# Records for this task:
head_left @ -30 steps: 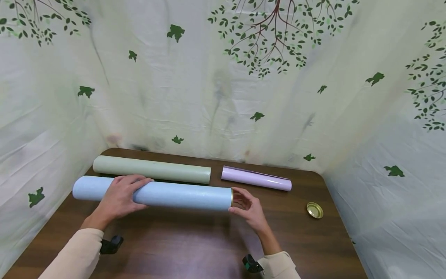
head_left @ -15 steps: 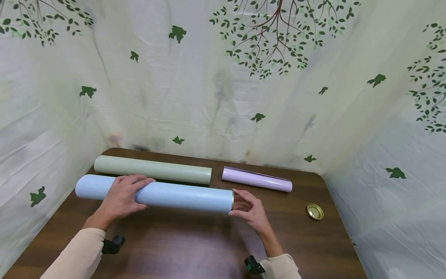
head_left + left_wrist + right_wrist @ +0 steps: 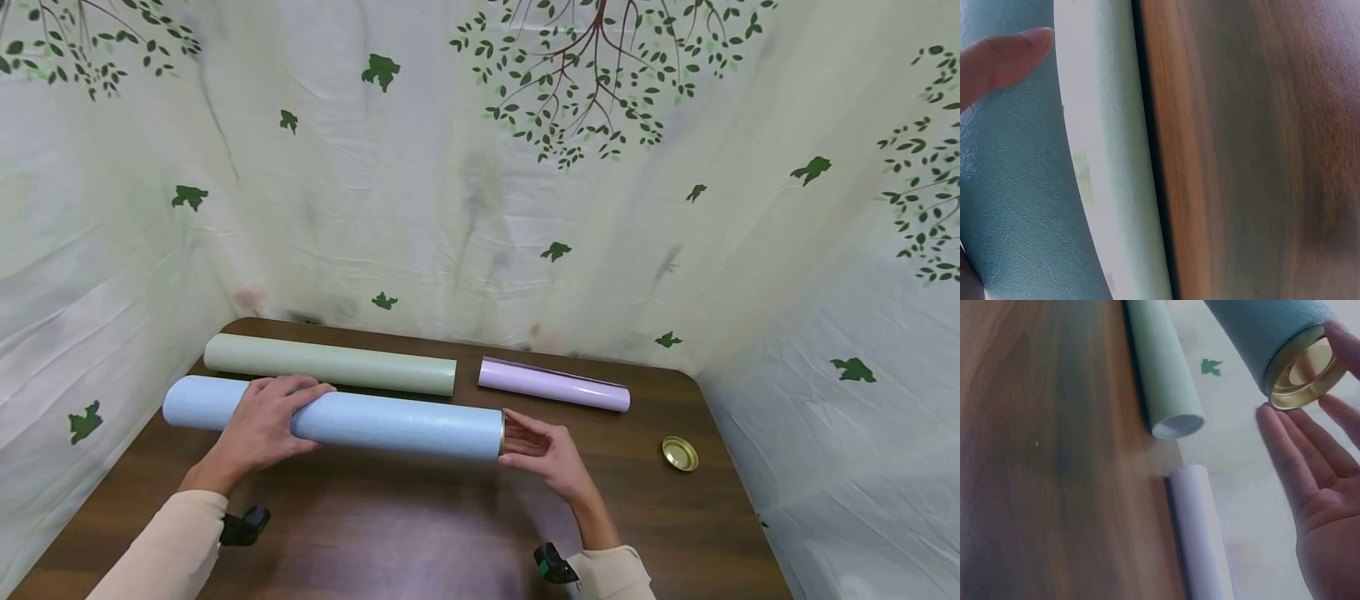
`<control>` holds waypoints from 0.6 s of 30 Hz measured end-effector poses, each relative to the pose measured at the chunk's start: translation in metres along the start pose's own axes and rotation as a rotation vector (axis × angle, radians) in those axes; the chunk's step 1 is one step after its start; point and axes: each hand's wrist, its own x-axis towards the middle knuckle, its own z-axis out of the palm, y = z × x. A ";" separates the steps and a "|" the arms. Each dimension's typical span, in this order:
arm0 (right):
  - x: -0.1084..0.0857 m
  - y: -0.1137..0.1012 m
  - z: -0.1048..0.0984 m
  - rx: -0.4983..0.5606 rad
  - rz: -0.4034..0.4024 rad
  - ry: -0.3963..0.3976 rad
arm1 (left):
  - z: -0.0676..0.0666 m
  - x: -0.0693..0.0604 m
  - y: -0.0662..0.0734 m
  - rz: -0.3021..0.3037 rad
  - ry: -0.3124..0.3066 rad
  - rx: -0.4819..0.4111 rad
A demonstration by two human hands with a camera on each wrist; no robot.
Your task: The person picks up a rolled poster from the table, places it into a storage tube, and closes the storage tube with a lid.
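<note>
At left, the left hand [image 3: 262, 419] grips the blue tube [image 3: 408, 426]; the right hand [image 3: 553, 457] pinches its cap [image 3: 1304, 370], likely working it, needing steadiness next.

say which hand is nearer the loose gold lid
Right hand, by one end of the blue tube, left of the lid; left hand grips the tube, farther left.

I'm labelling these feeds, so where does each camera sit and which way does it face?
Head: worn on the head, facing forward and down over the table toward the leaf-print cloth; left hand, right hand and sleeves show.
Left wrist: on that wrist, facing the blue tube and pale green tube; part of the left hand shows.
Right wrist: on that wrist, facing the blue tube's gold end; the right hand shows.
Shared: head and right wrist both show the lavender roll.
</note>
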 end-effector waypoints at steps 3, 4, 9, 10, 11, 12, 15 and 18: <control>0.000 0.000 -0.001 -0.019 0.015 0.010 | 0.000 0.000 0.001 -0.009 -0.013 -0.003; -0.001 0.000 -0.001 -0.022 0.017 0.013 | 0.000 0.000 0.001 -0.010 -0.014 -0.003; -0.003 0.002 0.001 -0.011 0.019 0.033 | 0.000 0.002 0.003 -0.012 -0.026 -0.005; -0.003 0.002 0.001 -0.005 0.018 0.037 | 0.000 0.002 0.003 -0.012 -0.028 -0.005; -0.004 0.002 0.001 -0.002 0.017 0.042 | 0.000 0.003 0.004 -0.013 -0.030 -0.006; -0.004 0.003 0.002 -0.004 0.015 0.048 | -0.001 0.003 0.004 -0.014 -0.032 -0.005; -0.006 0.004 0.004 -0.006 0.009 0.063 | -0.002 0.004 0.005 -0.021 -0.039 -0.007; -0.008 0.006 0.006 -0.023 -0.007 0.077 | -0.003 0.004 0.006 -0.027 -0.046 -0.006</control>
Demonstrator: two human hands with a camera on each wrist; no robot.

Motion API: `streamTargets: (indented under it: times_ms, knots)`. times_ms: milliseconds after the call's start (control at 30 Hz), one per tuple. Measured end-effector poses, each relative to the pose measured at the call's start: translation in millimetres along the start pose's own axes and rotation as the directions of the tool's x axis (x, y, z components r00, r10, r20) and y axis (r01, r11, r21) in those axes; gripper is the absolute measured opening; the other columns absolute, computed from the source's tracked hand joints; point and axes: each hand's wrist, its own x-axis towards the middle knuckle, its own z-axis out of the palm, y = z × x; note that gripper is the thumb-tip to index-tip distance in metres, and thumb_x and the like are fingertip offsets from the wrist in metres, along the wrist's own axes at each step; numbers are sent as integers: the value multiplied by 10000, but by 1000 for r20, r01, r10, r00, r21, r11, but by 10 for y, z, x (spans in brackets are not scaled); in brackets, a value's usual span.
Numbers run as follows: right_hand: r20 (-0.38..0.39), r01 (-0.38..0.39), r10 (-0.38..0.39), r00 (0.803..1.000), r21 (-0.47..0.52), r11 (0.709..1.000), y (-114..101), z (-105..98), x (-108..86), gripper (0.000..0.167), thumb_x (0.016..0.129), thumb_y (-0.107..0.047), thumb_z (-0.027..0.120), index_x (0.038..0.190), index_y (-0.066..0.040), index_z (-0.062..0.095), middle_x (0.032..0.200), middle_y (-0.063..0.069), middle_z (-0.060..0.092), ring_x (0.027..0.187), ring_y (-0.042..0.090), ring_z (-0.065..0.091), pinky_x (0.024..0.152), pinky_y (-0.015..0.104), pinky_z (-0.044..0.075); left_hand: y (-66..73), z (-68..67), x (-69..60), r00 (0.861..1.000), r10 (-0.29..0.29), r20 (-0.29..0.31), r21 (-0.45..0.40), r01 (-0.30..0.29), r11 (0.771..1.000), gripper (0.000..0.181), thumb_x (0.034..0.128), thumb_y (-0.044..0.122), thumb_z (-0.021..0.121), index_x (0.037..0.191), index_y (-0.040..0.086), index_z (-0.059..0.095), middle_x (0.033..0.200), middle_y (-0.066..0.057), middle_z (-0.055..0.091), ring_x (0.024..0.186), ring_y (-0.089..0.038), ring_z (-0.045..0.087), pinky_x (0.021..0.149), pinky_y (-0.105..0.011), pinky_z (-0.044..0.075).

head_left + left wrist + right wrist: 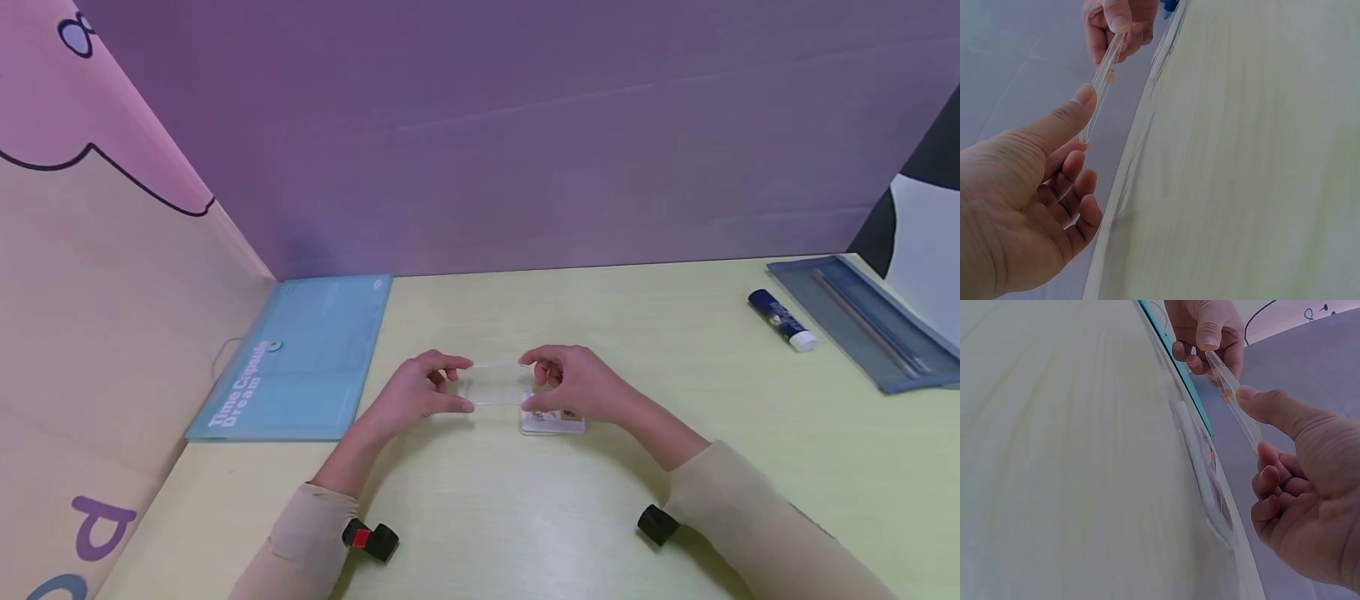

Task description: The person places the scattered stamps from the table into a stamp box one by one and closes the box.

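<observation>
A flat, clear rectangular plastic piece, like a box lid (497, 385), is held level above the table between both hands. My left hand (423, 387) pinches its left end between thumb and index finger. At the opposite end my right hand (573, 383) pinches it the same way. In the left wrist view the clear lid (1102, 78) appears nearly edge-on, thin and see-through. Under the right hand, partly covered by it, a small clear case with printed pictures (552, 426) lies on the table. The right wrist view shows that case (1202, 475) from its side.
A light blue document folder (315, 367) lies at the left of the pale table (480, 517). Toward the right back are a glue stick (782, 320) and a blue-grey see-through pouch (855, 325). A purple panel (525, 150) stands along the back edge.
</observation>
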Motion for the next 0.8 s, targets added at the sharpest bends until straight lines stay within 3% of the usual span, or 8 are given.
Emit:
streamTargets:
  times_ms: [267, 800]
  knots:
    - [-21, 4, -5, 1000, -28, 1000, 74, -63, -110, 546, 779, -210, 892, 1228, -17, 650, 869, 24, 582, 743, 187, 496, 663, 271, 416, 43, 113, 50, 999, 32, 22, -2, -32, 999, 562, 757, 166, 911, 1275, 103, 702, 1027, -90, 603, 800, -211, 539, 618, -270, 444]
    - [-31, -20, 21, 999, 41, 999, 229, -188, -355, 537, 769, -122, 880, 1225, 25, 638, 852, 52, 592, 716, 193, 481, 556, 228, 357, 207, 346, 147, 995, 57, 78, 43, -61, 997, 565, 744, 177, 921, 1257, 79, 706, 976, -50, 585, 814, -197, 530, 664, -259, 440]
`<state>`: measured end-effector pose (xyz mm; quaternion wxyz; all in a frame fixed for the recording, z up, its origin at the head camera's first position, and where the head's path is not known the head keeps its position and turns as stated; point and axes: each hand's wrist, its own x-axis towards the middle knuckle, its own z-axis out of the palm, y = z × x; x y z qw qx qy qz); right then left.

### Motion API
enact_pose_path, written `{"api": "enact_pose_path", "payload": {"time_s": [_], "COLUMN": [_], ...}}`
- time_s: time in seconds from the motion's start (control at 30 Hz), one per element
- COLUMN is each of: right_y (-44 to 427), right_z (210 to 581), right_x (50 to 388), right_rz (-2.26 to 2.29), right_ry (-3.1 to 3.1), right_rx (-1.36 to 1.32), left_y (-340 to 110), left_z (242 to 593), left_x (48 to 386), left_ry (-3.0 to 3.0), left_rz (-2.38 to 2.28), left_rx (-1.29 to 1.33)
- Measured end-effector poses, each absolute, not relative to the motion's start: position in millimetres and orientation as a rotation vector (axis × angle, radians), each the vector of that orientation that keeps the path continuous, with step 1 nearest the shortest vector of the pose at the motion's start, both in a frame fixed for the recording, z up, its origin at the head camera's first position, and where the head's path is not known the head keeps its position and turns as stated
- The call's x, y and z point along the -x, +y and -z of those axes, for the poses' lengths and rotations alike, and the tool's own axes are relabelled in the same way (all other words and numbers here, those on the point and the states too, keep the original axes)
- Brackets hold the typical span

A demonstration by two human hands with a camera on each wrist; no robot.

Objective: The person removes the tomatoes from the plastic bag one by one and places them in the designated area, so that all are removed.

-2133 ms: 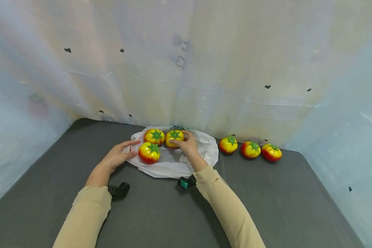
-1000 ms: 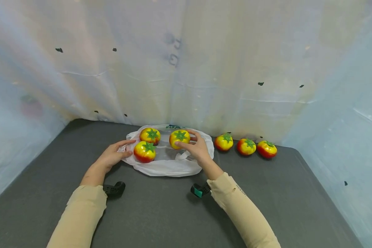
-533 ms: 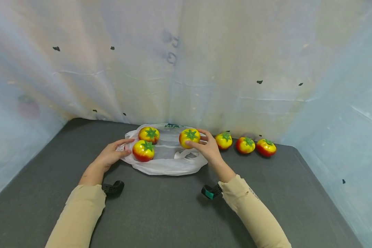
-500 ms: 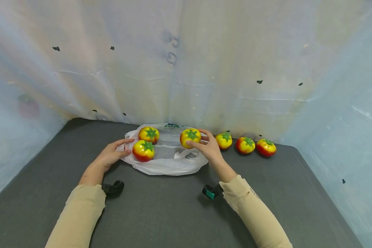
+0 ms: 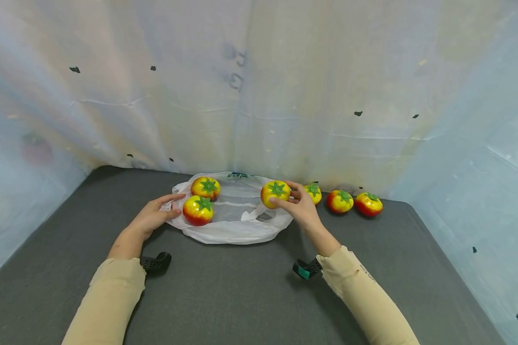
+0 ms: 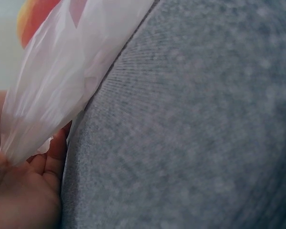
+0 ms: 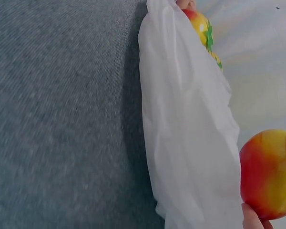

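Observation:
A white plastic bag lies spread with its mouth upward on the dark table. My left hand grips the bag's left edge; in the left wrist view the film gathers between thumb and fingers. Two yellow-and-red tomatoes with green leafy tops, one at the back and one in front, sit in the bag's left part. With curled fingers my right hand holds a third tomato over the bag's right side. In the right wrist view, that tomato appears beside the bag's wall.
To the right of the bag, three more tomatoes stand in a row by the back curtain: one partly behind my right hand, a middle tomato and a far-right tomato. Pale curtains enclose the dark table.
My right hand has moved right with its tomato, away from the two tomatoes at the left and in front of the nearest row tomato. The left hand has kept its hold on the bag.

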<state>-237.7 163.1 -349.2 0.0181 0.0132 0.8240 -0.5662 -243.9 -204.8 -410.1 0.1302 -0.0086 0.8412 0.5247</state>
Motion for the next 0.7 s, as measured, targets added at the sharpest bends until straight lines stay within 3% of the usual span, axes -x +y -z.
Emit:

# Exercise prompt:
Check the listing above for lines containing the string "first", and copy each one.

# Answer area:
`<state>`: measured end-effector pose (xyz mm; quaternion wxyz; all in a frame fixed for the recording, z up, its origin at the head camera's first position, and where the head's path is not known the head keeps its position and turns as stated; point and axes: each hand's wrist, its own x-axis towards the middle knuckle, its own z-axis out of the palm, y = z × x; x y z qw qx qy qz); right then left.
- Measured end-effector poses, each absolute, not relative to the motion's start: position in millimetres and orientation as a rotation vector (axis × angle, radians), each the vector of that orientation that keeps the path continuous, with step 1 nearest the shortest vector of the pose at the motion's start, both in a frame fixed for the recording, z up, its origin at the head camera's first position, and where the head's path is not known the head keeps its position and turns as stated

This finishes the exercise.